YOUR OBJECTIVE: Everything from the line containing "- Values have" through the line containing "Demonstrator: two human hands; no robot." in the listing below should be copied exactly, and nothing more.

SOURCE DATA:

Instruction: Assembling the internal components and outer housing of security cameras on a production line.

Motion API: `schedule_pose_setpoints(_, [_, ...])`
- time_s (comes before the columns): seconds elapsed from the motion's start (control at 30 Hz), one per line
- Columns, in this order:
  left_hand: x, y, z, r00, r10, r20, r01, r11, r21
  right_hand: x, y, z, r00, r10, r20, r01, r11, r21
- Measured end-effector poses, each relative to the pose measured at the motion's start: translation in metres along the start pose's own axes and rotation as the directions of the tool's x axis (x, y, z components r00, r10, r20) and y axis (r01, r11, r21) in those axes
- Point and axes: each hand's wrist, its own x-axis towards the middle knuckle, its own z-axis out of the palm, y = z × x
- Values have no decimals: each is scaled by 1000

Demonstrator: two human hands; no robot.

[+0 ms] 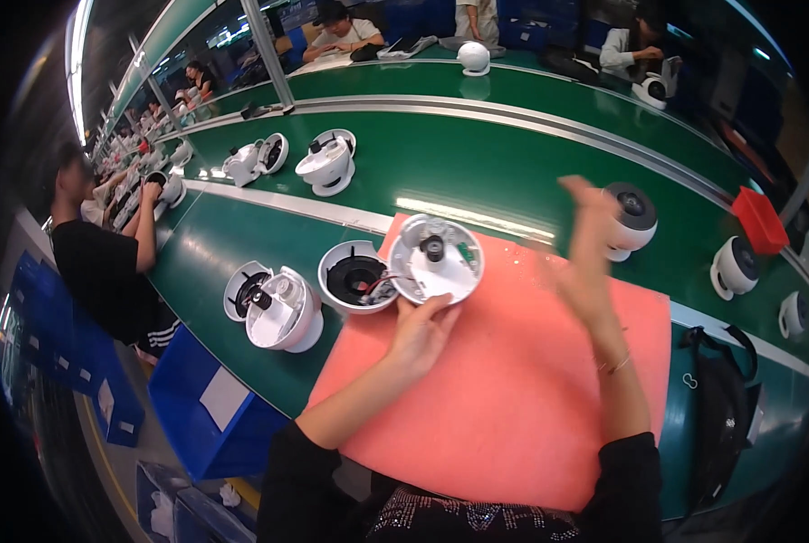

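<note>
My left hand (422, 337) grips the lower edge of an opened white camera housing (454, 276), thumb and fingers on its rim. Inside that half show a black lens and a bit of green circuit board. Thin wires run from it to the other half, a white shell (357, 271) with a black inside, lying to its left. Both rest at the far left part of a pink foam mat (486, 407). My right hand (590, 262), smeared by motion, is raised over the mat's far right with its fingers apart. Just beyond it stands a closed white camera (635, 222) with a dark front.
Another opened camera (282, 312) stands left of the mat. More units (327, 163) sit on the green conveyor (477, 172), with closed ones (735, 269) at right. A red bin (760, 222) and a black bag (723, 416) lie to the right. A co-worker (105, 244) works at left.
</note>
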Motion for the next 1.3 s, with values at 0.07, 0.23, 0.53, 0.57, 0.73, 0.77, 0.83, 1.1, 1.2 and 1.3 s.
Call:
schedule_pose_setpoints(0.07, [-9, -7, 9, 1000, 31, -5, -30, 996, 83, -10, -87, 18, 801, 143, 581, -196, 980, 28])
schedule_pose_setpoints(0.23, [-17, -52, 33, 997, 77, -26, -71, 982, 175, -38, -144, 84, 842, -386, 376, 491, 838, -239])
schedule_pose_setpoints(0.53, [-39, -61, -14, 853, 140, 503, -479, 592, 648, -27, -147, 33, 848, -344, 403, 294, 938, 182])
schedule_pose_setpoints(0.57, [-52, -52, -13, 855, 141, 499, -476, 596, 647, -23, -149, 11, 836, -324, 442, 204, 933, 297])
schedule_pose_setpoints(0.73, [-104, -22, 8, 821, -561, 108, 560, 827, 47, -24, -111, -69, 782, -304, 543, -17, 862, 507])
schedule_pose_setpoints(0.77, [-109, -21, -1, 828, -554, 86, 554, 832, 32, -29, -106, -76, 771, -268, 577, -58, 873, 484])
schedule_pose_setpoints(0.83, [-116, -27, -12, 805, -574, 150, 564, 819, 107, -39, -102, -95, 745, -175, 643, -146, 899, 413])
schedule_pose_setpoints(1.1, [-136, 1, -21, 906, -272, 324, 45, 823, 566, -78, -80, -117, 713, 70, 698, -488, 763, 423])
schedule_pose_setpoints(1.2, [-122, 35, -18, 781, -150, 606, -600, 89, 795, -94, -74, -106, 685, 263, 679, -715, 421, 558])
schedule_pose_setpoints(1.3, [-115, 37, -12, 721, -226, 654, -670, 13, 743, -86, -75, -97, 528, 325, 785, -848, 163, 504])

RESULT OF THE TASK:
- Values have no decimals: each is scaled by 1000

Demonstrator: two human hands; no robot.

This answer is now finished.